O sistema de certificação do comércio justo, seja da FLO seja do IFTA, tem como principal foco produtos agrícolas e com altas taxas de mão de obra escrava e infantil, como é o caso do café, cacau, açúcar, algodão, entre outros. Produtos de comércio justo são certificados, assim como acontece com produtos orgânicos. No Brasil, são pouquíssimos os produtos certificados com o selo de comércio justo, apenas alguns produtos importados, como é o caso, por exemplo, do chocolate importado Zotter e do cacau dos produtos da Ikove.
Maurine é uma das artesãs do ITC Ethical Fashion Initiative. Antes, Maurine ficava em casa, dependia do marido, não tinha voz e se sentia inferior e tímida. Desde que começou a trabalhar como artesã e ter a própria renda, ela ganhou voz dentro de casa e participa das decisões da família // Reprodução
Na moda e a nível global também é difícil achar marcas que produzam sob as regulamentações do comércio justo, principalmente quando falamos para além da produção de algodão. Marcas como Stella McCartney, Vivienne Westwood e a brasileira Osklen já fizeram (ou fazem) linhas que podem ser consideradas como “comércio justo” produzidas em parceria com a ITC Ethical Fashion Initiative. O programa do Centro de Comércio Internacional (International Trade Centre), a agência conjunta das Nações Unidas e da Organização Mundial do Comércio com sede em Genebra, tem como objetivo conectar artesãos em situação de vulnerabilidade social (90% mulheres) de comunidades Haitianas e Africanas com a indústria mundial da moda. Diferente da FLO e da IFTA, a ITC Ethical Fashion Initiative não é uma certificadora, mas sim uma facilitadora responsável por conectar e acompanhar o trabalho entre designers e comunidades.
Outra marca conhecida por seu trabalho de comércio justo e considerada pioneira no assunto na área de moda é a inglesa People Tree. Fundanda em 1991 por Safia Minney, no Japão, foi a primeira marca de moda a receber o certificado WFTO. Desde o começo, a People Tree vem trabalhando lado a lado da sua cadeia de produção para garantir um comércio justo e transformar a vida das pessoas por meio da produção dos produtos da empresa.
No Brasil, moda com os padrões do comércio justo é raridade. Vemos algumas marcas trabalhando de perto com comunidades, principalmente no Amazonas e no cerrado ou em zonas rurais, e povos indígenas, ou junto com cooperativas de costureiras, bordadeiras e artesãs.
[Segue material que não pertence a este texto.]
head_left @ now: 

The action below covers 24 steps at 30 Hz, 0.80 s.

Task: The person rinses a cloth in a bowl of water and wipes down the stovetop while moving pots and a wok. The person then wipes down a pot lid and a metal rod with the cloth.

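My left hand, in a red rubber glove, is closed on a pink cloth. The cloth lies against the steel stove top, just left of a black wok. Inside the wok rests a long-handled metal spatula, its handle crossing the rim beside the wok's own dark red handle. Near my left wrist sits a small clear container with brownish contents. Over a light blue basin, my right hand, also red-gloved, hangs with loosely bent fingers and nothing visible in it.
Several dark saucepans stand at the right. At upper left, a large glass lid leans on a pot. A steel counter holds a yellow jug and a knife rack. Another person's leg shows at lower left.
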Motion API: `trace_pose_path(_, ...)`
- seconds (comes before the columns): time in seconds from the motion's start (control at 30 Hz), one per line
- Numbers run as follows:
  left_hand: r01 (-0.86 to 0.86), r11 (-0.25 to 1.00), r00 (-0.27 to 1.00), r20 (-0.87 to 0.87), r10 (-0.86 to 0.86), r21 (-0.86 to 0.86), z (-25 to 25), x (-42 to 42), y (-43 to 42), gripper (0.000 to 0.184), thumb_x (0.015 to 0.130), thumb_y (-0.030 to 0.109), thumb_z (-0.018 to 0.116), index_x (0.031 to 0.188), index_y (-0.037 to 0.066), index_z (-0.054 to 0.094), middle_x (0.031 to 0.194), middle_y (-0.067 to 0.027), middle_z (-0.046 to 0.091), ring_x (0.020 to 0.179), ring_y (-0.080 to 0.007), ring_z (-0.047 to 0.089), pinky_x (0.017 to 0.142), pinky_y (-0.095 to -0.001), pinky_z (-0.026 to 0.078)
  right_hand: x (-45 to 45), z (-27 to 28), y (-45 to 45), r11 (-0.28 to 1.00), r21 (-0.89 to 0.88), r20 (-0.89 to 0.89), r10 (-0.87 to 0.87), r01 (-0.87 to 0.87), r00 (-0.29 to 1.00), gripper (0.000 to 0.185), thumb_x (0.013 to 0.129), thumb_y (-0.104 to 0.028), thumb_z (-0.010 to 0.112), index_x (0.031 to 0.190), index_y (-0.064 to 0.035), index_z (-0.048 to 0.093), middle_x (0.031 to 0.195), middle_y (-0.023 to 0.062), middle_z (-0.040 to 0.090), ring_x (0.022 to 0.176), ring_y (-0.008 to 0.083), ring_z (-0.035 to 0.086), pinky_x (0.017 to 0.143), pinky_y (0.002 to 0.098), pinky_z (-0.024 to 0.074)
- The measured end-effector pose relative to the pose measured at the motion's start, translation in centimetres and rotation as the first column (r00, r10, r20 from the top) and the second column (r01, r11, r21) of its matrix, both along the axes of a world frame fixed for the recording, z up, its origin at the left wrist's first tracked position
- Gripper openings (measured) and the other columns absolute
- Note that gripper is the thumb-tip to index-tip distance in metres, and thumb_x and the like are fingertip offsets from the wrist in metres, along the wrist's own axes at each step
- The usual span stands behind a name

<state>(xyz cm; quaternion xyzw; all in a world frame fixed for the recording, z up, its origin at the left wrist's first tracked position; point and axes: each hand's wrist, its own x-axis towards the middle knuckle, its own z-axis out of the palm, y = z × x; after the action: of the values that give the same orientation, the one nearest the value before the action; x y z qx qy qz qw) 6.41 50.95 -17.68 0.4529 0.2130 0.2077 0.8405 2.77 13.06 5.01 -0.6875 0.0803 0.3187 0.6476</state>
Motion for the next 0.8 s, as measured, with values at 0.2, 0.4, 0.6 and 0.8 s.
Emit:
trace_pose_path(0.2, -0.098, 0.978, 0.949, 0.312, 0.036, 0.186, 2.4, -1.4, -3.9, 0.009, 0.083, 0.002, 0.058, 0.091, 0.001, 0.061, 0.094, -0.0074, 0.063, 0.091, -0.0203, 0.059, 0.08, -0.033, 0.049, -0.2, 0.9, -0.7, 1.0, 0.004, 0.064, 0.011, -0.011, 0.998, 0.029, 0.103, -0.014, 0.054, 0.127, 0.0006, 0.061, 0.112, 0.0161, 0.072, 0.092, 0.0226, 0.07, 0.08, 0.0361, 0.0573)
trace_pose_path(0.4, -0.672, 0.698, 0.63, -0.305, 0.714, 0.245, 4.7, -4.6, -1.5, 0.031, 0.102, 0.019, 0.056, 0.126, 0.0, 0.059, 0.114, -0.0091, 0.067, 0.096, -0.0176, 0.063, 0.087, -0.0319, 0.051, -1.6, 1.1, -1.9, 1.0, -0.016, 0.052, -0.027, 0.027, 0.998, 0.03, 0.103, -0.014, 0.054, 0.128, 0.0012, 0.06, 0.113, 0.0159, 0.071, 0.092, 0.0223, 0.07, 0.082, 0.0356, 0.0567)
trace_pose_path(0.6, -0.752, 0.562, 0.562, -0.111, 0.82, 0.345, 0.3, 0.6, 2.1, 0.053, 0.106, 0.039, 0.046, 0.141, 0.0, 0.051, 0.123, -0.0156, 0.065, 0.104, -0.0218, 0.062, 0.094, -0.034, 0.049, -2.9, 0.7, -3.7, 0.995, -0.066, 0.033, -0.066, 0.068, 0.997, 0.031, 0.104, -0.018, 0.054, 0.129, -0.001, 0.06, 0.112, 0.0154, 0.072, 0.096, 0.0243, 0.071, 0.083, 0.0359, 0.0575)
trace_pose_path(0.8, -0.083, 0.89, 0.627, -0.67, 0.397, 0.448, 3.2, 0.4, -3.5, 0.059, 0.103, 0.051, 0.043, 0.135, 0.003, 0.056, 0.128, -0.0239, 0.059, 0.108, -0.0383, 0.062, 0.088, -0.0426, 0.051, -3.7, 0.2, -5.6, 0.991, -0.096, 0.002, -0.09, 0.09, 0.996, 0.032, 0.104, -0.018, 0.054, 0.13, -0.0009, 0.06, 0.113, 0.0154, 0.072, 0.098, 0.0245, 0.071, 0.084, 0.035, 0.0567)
Mas temos muitos passos para dar antes de conseguirmos tornar o comércio justo tão comum quanto o marketing das marcas tem feito parecer.
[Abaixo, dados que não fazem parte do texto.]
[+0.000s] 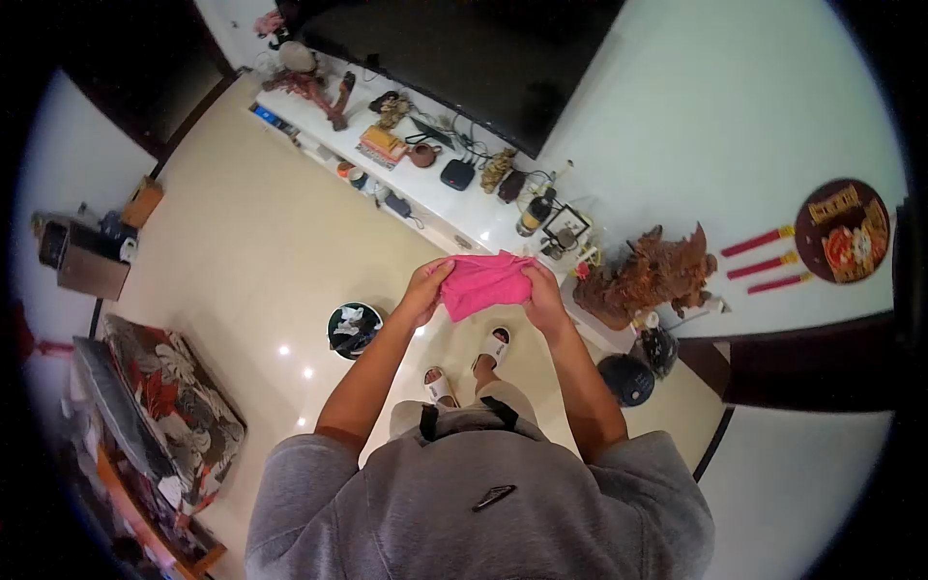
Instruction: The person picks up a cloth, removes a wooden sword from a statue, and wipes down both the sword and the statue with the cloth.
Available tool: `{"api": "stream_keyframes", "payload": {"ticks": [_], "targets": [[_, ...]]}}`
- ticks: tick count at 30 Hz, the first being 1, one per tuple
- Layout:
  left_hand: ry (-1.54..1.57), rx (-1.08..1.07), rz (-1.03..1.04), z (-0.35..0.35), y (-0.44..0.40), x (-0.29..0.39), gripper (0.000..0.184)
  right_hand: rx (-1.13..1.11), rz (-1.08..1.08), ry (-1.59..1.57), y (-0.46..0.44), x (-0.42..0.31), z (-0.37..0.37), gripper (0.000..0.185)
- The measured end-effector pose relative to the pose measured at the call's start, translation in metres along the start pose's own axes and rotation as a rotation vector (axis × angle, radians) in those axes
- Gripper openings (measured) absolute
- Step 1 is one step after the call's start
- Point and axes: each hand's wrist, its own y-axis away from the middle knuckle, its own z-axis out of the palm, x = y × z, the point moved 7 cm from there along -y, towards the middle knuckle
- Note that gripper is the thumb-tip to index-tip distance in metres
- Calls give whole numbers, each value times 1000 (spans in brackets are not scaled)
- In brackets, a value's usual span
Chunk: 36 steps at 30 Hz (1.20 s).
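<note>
A pink cloth [486, 286], folded over, is stretched between my two hands in front of my body. My left hand [423, 291] grips its left edge, thumb on top. On the other side my right hand [546, 301] holds the right edge, its thumb also on the cloth. The fingers under the cloth are partly hidden. Below my left forearm, on the floor, stands a round bin [340, 346] with crumpled dark and white items inside.
A long white TV cabinet [440, 205] runs along the wall, bearing a bottle [535, 212], a teapot [422, 155], a black box [457, 175] and ornaments. A large carved wood piece [646, 275] stands at its right end. A patterned sofa seat [184, 406] is at left.
</note>
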Motion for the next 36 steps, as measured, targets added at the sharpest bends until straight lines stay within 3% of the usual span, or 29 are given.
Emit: {"api": "stream_keyframes", "payload": {"ticks": [1, 4, 7, 10, 13, 16, 17, 18, 19, 21, 22, 25, 28, 31, 32, 35, 36], "targets": [[127, -63, -65, 12, 5, -7, 40, 38, 3, -42, 12, -1, -2, 25], [183, -227, 7, 51, 8, -26, 57, 75, -32, -38, 34, -14, -19, 27], [-63, -151, -14, 72, 9, -57, 66, 40, -56, 72, 66, -30, -29, 26], [-65, -34, -113, 77, -9, -89, 51, 101, 39, 169, 84, -36, -58, 27], [-160, -2, -113, 86, -31, -115, 41, 435, 147, 243, 93, -28, -135, 25], [-143, -23, -57, 133, -39, -115, 36, 308, -176, -3, 115, -52, -136, 24], [-117, -23, -54, 147, -35, -117, 35, 351, -146, -31, 123, -50, -149, 23], [-71, -71, -190, 147, -47, -137, 35, 393, -116, -61, 131, -50, -164, 22], [-194, -35, -219, 144, -52, -155, 35, 432, -90, -88, 137, -51, -183, 22], [-444, 23, -251, 148, -63, -179, 34, 419, -158, -20, 137, -47, -226, 22], [-517, 4, -289, 158, -62, -184, 43, 416, -184, 12, 135, -44, -249, 22], [-531, -30, -243, 213, -58, -198, 48, 492, -282, 402, 131, -57, -279, 28], [-300, -305, -231, 300, -50, -218, 50, 461, -380, 413, 137, -78, -239, 34], [-527, -330, -137, 328, -58, -233, 50, 593, -485, -9, 147, -97, -274, 43], [-522, -356, -61, 334, -60, -233, 50, 626, -431, -49, 154, -102, -291, 40], [-1330, -373, 523, 361, -64, -211, 52, 661, -395, -85, 150, -107, -347, 36], [-1367, -360, 569, 365, -73, -209, 60, 681, -453, -43, 150, -121, -360, 35]]}}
Flávia Aranha e Amaria mostra o trabalho da estilista com o grupo de artesãs de Muzambinho.
Ou seja, já deu pra entender que comércio justo não é a mesma coisa do que pagar bons salários aos trabalhadores ou pagar o valor solicitado pelas empresas que terceirizam a produção. Comércio justo compreende responsabilidade social com pessoas que precisam aprender técnicas e habilidades para, por meio do trabalho, sair da margem e ascender socialmente. Ao mesmo tempo, comércio justo é também sobre responsabilidade ambiental com o entorno, além de atuação em cooperativas e associações independentes.
Como cidadão e consumidor, se você ver por ai uma marca falando em comércio justou ou “fair trade”, vale questionar o que a empresa quer dizer com isso. Afinal, é importante entender a ideia que está sendo transmita e comprada. Falar em comércio justo é falar em um empenho muito maior em transformar a sociedade e a vida das pessoas. Quando uma marca “vende” essa ideia, ela tem que, de fato, entregar o prometido.
Como marca, é crucial entender para que os termos existem e o que eles significam antes de sair por ai ‘marketando’ em cima deles. Caso contrário, caminhamos rumo à famosa lavagem verde, que aconteceu, e acontece até hoje, com o termo “sustentabilidade”. Para as pequenas marcas, que têm muito mais controle do próprio negócio e não têm milhares de departamentos para integrar, é ainda pior ver essa “lavagem verde e ética” sendo usada em momentos bem oportunos como o que vivemos, com as pessoas cada vez mais curiosas e questionadoras sobre o impacto do próprio consumo.